Global sales of Hummer were down 62 percent in the first quarter this year, having already fallen by half from 2007 to 2008. Hummer sales in China are miniscule, and the market has fallen dramatically in the U.S. Getty Images
Hummer owner Liu Haiyun in Shanghai belongs to an off-road club and is trying to organize a gathering of 100 Hummer owners in China. "Buying Hummer proves your power," he says. "It shows your value."
In China, a heated debate is under way about the viability of the bid by an obscure Chinese machinery maker to buy ailing General Motors' Hummer brand.
A day after it declared bankruptcy, GM announced a tentative agreement to sell the Hummer line to Sichuan Tengzhong Heavy Industrial Machinery Co. Tengzhong Heavy Industrial is a 4-year-old company that has just 4,800 employees in China, according to its Web site.
GM has voiced hopes that the deal will save 3,000 autoworkers' jobs in the U.S.
But China's state-run media has heaped scorn on the deal. "A snake swallowing an elephant," said one commentary in the state-run media. Even the staid China Daily opined that the deal "obviously does not make sense."
Hummer's sales in China last year were a tiny fraction of the worldwide total. Hummer sold 547 vehicles in the country of 1.3 billion people, compared to 27,468 Hummers sold in the U.S.
Four-Wheeling In The New China
The media reaction has been telling: Hummer, an all-American symbol of excess, is not welcome here, reflecting China's growing disenchantment with American-style excess.
But in some circles, Hummer fever is catching in China. Among the super-rich, a large gas guzzler is the status symbol to top all others. Videos circulate online of wedding corteges made up solely of Hummers.
Hummer owner Liu Haiyun in Shanghai says he can absolutely understand why a Chinese company would want to buy the Hummer brand.
"Nowadays, from the point of view of doing business, it's all about image," he says. "Buying Hummer proves your power. It shows your value."
Liu bought his own Hummer in 2004, and has since covered 75,000 miles in it, mostly with his off-road club.
He is planning a gathering of 100 Chinese Hummer owners later this year. He constantly receives telephone calls from other Hummer owners seeking advice about how to customize their vehicles.
Liu loves the idea of Tengzhong Heavy Industrial's acquisition of Hummer, which he sees as more evidence of China's increasing global influence.
Obscure Company, Shaky Deal?
But auto industry analyst Michael Dunne of J.D. Power and Associates says that Tengzhong, a manufacturer of heavy equipment, seems to have come out from nowhere in the bid for Hummer, and that could be a problem. Even inside China, he says, "99 people out of 100 would say, 'I have not heard of this company until this deal struck the papers last week.' "
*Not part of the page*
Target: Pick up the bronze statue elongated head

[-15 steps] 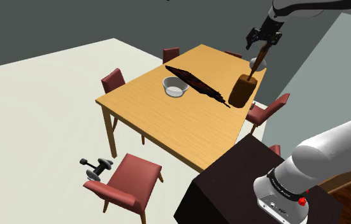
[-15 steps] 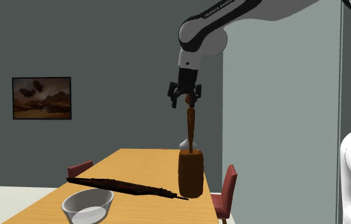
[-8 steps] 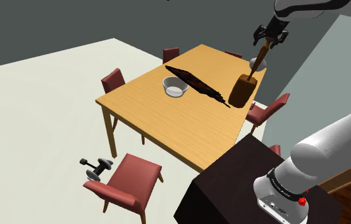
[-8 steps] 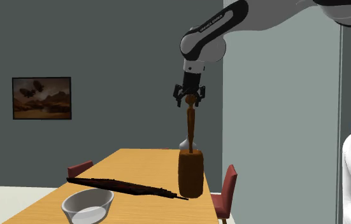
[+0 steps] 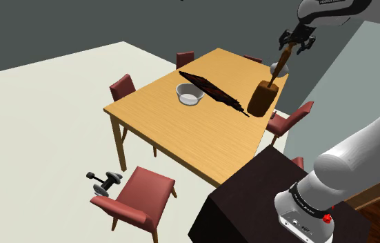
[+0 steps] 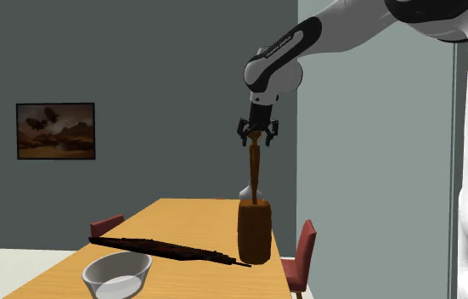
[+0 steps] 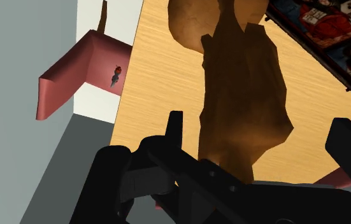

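The brown statue point(image 5: 264, 96) stands upright near the counter's point(image 5: 181, 131) far corner, by the edge on the shoulder view's right, well apart from the white bowl point(image 5: 189, 94). The end effector point(image 6: 257, 140) hangs spread wide astride its slim top, touching nothing (the wrist view shows a gap on each side). The statue looks rigid, smooth and bottom-heavy, so a firm squeeze lower on the narrow neck seems safer than one at the tip.
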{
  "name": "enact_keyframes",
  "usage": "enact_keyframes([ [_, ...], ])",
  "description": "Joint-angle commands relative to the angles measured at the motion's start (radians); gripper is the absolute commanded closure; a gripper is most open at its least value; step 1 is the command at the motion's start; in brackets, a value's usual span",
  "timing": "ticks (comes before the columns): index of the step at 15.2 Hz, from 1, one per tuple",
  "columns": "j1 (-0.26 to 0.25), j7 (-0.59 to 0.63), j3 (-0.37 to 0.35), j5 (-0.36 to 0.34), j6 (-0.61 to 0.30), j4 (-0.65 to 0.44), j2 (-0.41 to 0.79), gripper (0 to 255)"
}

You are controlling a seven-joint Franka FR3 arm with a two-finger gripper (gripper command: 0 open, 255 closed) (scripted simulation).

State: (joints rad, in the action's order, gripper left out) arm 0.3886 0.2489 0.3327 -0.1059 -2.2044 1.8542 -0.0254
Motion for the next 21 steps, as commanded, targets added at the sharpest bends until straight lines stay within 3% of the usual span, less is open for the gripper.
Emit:
enact_keyframes([
  [1, 0.0, 0.005, 0.0, -0.001, -0.024, 0.02, 0.003, 0],
  [5, 0.001, 0.007, 0.001, -0.002, -0.058, 0.051, 0.007, 0],
  [6, 0.0, 0.007, 0.0, -0.002, -0.057, 0.05, 0.007, 255],
  [15, 0.0, 0.007, 0.001, -0.002, -0.058, 0.051, 0.007, 255],
  [21, -0.001, 0.001, -0.001, 0.0, 0.022, -0.023, 0.0, 255],
])
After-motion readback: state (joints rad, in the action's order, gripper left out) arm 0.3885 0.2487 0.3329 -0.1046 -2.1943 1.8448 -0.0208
The deal has exposed Chinese sensitivities about foreign acquisitions. The China Daily says it shows Beijing's lack of purchasing power: Chinese companies have been blocked from pursuing major acquisitions, it says, yet are encouraged to take second-rate deals like this one.
Li Shufu, chairman of Geely Automobile, a Chinese car manufacturer, told the Chinese press that he was contacted several times by Hummer, but he had no confidence in its market future.
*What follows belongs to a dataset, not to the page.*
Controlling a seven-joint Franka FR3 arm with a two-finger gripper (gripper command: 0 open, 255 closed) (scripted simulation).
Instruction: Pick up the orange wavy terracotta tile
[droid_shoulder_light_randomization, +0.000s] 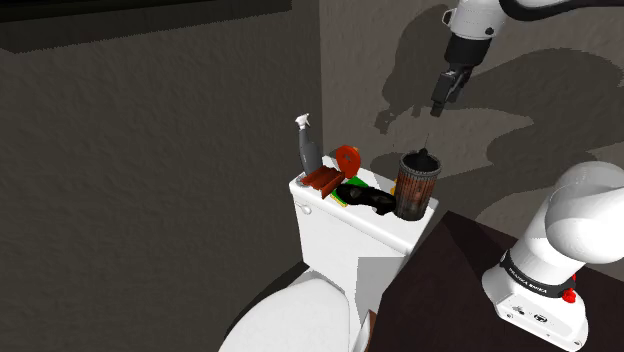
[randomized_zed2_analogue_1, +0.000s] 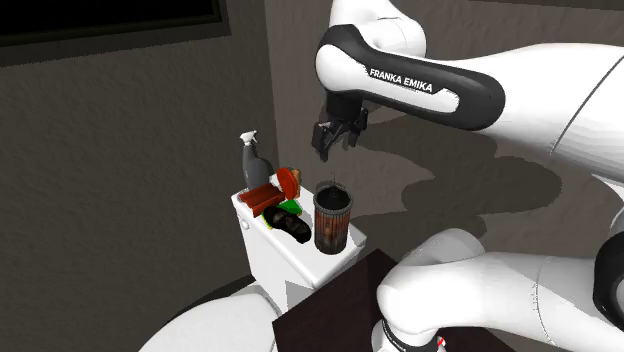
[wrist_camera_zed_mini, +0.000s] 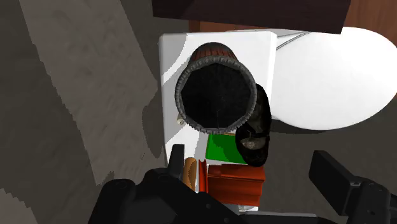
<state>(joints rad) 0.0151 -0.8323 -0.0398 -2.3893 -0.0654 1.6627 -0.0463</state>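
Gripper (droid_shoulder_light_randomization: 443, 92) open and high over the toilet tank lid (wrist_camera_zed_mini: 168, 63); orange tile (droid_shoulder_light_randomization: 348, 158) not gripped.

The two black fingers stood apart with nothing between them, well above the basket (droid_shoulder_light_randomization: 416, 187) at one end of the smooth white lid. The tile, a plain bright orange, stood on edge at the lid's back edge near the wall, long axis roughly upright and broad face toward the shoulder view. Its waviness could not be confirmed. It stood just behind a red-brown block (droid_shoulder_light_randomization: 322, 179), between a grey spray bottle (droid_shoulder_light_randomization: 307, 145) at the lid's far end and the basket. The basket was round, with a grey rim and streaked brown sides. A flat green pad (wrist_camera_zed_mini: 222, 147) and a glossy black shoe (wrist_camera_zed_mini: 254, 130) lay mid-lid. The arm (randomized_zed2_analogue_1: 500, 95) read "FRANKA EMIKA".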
Global sales of Hummer were down 62 percent in the first quarter this year, having already fallen by half from 2007 to 2008. Hummer sales in China are miniscule, and the market has fallen dramatically in the U.S. — 71,159 vehicles sold in 2006 compared to the 27,468 last year, according to J.D. Power.
Some Chinese newspapers say Tengzhong has not yet secured the financing necessary for the deal. Others suggest the Chinese company may have trouble getting the deal approved by various Chinese government agencies.
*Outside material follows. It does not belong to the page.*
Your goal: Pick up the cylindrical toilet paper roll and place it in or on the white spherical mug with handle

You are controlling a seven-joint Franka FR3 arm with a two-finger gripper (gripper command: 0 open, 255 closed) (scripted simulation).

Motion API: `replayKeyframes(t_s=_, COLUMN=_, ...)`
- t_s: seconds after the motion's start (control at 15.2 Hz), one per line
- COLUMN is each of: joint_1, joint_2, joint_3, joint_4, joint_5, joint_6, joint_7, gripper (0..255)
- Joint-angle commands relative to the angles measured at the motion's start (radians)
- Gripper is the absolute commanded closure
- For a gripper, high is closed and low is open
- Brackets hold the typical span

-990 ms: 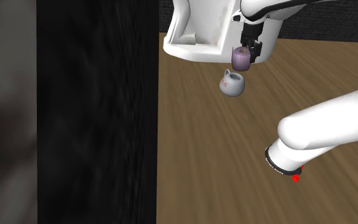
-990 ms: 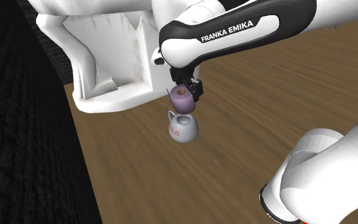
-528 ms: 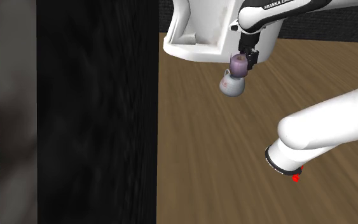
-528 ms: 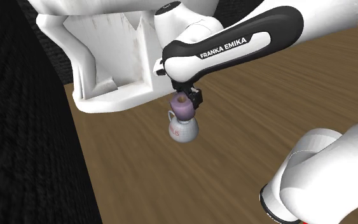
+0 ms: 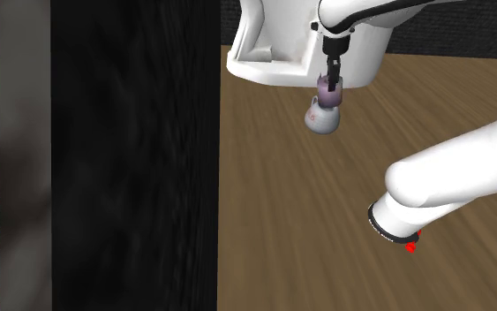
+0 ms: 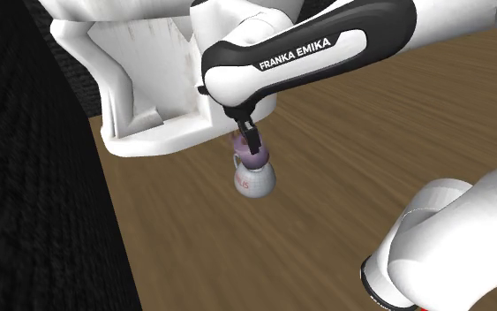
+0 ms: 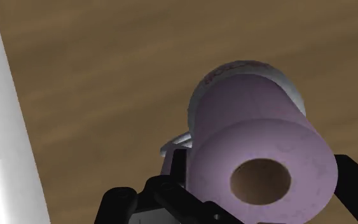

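The black gripper [image 6: 250, 144] points straight down and is clamped on the purple toilet paper roll [image 7: 255, 147], one finger [image 7: 173, 173] against each side of it. The roll stands on end with its cardboard hole facing up toward the hand. Its lower end sits in the mouth of the white mug [image 6: 254, 181], so the roll rests on the mug's rim [image 7: 200, 90] while the fingers grip it. The mug stands on the wooden floor [image 6: 343, 185], its handle [image 7: 173, 146] turned toward the second exterior view's left. Just beyond it, on the far side, is the rounded lower edge of a large white fixture [image 6: 149, 88]. In the shoulder view that edge ends just above the mug, so there is little room on that side. Further toward the shoulder view's left the floor ends at a straight edge against a black area [image 5: 131, 159]. To the right and on the near side, bare floor runs well clear up to the arm's thick white lower link [image 5: 454, 181] at the lower right.
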Motion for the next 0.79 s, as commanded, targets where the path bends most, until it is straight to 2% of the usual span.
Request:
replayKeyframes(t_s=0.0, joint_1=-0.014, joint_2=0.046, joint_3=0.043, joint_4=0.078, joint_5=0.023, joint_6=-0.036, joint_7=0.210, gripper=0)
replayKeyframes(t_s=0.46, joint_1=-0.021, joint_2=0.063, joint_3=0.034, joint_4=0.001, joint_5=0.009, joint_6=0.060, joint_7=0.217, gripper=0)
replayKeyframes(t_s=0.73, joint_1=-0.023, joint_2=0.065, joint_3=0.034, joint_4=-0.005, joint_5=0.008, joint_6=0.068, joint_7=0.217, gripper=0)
"If I had to bet, I would probably bet against it going through, but crazier things have happened," says Chip Chaikin, managing director of Blue Point Capital Partners in Shanghai.
He points out that this deal runs counter to China's auto policy in two important ways.
"One is to promote consolidation of car producers in China: to make it a more competitive industry with greater scale. Introducing a new producer of cars is not really in anybody's inbox. The second is to increase efficiency of cars and more ecologically friendly cars. It's difficult to think of a brand that runs more counter to that than Hummer," he says.
Tengzhong has said it aims to produce a more fuel-efficient Hummer, but there are doubts as to whether it has the experience to do this.
Some observers think that this could simply be a publicity stunt; through its bid, this obscure machinery maker has achieved a level of global hype that no amount of advertising could have achieved.
But for true believers like Hummer owner Liu, this could be the beginning of a beautiful new era.
"After Hummer comes to China, the price will drop a lot. For many men, owning a Hummer is a dream. They lust after it," he says. "So if the price drops, there'll be a big market for Hummers here."